Thomas Pynchon. Tusquets. Barcelona, 2014. 496 páginas. 22 euros

Karmelo C. Iribarren cuenta ya con decenas de seguidores y lectores incondicionales, con numerosos adictos, yo entre ellos, a su poesía concisa, limpia, nocturna, melancólica y urbana, cómplices imaginarios de sus viejas hazañas en bares, calles y esquinas, siempre bajo la lluvia, acompañantes de lujo de sus bolos y presentaciones, en tren a ser posible.

Su poemario (ahí tienen La ciudad, también en Renacimiento, para abrir boca) está indisociablemente unido a una suerte de relato autobiográfico, quién sabe con cuánto de realidad confesional y cuánto de mejora (incluso los perdedores necesitan maquillaje), de manera que este diario en aforismos, o estos aforismos en diario, como prefieran, apenas se desmarcan, si acaso se desgajan, de su ya generosa colección de poemas.

El de San Sebastián se sitúa aquí, no muy lejos de su colega Iñaki Uriarte, otro tapado de lujo, en el terreno inmediato del pensamiento esbozado a vuelapluma, aunque su gusto por la brevedad depure aún más la página y la idea para dejarla en el hueso, en el fogonazo de ingenio, en los servicios mínimos de la prosa poética y la filosofía de bolsillo.
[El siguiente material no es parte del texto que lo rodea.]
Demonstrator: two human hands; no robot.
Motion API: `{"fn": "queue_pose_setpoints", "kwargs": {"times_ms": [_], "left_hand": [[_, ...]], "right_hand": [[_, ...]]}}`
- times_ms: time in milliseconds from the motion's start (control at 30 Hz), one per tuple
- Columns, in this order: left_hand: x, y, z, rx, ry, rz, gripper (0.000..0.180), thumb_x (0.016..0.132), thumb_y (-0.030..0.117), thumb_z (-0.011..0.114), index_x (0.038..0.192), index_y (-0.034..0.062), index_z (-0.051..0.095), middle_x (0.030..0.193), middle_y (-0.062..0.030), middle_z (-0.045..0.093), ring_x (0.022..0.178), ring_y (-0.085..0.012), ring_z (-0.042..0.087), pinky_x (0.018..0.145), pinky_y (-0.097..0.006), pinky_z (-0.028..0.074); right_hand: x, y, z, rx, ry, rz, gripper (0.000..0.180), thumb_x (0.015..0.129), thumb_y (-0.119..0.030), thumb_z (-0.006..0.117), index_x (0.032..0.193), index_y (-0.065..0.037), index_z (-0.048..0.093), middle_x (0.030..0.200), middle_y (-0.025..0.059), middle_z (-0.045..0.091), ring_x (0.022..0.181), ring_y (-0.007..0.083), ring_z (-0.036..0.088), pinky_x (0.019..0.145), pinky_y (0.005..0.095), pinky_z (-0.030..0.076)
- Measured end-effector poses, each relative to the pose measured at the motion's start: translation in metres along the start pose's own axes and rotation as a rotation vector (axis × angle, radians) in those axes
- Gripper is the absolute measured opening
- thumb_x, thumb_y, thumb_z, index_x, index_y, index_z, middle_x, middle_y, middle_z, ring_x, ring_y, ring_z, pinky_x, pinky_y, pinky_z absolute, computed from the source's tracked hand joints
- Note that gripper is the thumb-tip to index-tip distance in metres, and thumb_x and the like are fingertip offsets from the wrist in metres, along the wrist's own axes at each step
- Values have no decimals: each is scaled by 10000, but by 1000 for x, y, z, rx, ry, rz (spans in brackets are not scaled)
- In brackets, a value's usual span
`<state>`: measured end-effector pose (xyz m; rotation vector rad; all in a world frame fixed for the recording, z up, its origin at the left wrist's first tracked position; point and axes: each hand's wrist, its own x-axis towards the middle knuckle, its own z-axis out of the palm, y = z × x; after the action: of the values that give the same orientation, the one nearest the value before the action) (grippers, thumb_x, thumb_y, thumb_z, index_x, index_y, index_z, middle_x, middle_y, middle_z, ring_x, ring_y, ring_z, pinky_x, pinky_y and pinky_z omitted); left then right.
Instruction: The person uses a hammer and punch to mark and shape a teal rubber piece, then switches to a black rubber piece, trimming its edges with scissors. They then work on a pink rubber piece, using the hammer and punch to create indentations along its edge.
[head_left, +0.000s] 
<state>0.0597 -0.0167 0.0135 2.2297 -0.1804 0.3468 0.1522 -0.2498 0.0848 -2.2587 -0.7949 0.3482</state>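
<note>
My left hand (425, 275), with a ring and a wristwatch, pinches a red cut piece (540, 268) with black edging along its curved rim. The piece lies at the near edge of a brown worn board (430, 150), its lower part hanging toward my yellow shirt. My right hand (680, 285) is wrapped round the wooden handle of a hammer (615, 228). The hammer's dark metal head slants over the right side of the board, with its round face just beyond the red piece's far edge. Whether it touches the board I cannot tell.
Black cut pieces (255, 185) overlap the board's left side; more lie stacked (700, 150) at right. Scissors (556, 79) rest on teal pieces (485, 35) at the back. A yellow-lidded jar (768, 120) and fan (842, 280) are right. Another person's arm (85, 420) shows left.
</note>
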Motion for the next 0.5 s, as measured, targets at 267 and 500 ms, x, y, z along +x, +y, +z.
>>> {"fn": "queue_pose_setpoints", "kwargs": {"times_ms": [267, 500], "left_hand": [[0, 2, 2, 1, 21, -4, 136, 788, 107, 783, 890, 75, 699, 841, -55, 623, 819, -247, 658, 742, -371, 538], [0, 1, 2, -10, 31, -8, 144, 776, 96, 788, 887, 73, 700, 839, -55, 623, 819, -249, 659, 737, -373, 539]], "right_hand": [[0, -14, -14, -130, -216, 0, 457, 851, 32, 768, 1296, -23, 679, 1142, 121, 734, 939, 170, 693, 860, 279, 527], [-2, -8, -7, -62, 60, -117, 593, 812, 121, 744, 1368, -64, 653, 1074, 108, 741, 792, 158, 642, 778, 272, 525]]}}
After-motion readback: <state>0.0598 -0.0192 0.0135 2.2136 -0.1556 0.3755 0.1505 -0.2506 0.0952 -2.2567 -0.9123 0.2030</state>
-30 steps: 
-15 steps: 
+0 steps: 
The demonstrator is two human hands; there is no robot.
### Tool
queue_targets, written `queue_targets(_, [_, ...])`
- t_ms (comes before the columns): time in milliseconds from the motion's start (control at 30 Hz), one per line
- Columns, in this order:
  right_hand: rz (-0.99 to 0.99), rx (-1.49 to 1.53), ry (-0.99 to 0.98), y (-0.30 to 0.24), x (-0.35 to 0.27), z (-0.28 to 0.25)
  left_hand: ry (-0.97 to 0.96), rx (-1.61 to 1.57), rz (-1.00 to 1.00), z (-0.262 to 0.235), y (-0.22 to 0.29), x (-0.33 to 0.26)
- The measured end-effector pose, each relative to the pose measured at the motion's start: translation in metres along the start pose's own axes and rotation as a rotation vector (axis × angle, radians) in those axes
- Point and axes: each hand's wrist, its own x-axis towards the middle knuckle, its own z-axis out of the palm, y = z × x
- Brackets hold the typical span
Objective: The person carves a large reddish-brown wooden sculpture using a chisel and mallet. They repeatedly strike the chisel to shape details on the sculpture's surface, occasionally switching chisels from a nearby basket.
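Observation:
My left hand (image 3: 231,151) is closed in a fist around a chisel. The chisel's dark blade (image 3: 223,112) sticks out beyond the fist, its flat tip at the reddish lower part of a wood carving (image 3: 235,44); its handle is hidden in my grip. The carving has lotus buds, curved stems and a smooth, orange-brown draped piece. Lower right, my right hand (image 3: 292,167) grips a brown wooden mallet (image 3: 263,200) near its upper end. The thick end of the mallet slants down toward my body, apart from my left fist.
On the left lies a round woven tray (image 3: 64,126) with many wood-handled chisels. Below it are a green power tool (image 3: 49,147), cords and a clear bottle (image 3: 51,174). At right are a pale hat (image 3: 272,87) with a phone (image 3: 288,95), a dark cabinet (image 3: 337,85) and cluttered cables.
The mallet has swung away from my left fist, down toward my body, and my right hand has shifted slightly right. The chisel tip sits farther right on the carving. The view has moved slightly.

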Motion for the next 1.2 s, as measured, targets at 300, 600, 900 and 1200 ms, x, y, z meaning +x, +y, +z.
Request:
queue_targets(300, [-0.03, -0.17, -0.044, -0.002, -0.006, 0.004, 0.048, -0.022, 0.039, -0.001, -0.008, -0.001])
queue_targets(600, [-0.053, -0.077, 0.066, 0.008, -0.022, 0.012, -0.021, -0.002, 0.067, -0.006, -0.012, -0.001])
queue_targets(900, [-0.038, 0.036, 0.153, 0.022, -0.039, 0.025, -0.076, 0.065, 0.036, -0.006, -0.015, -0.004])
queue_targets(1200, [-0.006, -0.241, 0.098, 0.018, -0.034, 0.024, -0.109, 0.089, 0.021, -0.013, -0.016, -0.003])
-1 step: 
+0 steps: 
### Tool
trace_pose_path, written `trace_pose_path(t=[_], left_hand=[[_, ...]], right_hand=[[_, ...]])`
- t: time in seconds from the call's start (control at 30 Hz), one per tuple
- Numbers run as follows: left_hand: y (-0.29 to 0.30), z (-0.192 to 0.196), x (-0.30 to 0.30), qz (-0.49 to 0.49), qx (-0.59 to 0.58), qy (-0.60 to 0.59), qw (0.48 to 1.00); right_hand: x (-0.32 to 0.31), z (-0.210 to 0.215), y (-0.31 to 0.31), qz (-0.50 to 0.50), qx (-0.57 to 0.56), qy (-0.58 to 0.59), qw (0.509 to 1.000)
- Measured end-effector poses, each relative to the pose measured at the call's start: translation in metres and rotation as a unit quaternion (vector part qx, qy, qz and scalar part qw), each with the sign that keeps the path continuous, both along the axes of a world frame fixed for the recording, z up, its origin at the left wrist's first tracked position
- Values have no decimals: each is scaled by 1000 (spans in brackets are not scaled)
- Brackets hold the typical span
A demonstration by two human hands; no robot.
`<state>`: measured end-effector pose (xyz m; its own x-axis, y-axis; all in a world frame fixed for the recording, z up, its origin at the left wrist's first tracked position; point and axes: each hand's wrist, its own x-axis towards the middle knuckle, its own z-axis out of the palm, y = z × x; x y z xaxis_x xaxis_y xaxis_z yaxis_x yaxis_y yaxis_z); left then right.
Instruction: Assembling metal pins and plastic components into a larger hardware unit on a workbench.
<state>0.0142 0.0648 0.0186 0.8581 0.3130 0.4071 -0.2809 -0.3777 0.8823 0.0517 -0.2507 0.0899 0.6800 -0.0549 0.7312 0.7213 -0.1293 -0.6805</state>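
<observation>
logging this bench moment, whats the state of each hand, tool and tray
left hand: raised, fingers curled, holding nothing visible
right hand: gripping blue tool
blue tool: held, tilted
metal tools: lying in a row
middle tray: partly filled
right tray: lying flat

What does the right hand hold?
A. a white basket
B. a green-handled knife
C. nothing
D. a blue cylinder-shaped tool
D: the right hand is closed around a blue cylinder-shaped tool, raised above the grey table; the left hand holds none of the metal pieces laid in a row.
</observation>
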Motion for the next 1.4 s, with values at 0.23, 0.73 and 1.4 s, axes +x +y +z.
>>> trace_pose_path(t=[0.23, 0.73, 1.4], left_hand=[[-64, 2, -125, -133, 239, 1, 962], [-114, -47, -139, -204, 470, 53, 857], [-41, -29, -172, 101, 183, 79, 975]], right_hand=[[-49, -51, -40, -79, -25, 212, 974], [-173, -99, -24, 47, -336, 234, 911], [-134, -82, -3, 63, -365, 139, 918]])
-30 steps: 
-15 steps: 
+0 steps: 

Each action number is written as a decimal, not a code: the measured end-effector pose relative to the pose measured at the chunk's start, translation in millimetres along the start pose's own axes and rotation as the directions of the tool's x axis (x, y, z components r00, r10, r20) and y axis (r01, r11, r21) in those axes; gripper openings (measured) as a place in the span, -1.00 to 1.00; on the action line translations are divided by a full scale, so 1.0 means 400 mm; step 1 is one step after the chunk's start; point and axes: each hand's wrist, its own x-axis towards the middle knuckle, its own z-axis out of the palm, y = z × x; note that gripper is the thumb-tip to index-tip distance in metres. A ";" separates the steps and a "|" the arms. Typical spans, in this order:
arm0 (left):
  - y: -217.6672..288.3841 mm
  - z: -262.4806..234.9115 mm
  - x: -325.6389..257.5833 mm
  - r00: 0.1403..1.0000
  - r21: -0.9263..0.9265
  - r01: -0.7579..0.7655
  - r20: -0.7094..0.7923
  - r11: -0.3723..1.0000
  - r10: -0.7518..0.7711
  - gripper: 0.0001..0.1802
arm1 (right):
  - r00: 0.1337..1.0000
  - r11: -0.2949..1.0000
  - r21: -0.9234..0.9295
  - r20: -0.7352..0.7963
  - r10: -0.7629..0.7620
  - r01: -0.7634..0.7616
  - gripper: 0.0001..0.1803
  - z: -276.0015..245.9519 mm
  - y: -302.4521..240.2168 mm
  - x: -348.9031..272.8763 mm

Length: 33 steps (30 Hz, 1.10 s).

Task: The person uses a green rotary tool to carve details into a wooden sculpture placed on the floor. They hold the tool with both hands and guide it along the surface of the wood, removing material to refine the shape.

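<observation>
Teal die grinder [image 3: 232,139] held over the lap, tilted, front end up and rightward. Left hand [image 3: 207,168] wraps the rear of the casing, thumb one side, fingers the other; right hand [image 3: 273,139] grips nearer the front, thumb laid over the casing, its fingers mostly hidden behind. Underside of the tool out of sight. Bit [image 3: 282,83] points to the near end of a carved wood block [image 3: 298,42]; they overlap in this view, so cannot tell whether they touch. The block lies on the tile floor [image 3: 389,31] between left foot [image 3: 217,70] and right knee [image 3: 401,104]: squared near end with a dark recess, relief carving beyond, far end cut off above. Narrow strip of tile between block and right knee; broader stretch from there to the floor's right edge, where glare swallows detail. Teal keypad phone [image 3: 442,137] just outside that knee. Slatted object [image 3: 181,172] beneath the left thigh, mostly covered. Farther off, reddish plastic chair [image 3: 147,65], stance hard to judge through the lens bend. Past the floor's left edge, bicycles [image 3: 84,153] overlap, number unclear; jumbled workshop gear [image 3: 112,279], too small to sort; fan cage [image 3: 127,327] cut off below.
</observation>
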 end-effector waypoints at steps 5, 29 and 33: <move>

Verdades breves, sí, pero verdades como puños, y directas al bazo.

Diario de K reúne latigazos de lúcida desolación, apuntes de relatos épicos y románticos que no pasaron nunca de la imaginación de su narrador, pensamientos de actualidad sobre los poderosos, los miserables y los mezquinos, también sobre los propios escritores y el mundo de la literatura, ese mundo del que el autor se resiste a formar parte, aunque tenga ya decenas, centenas de seguidores incondicionales.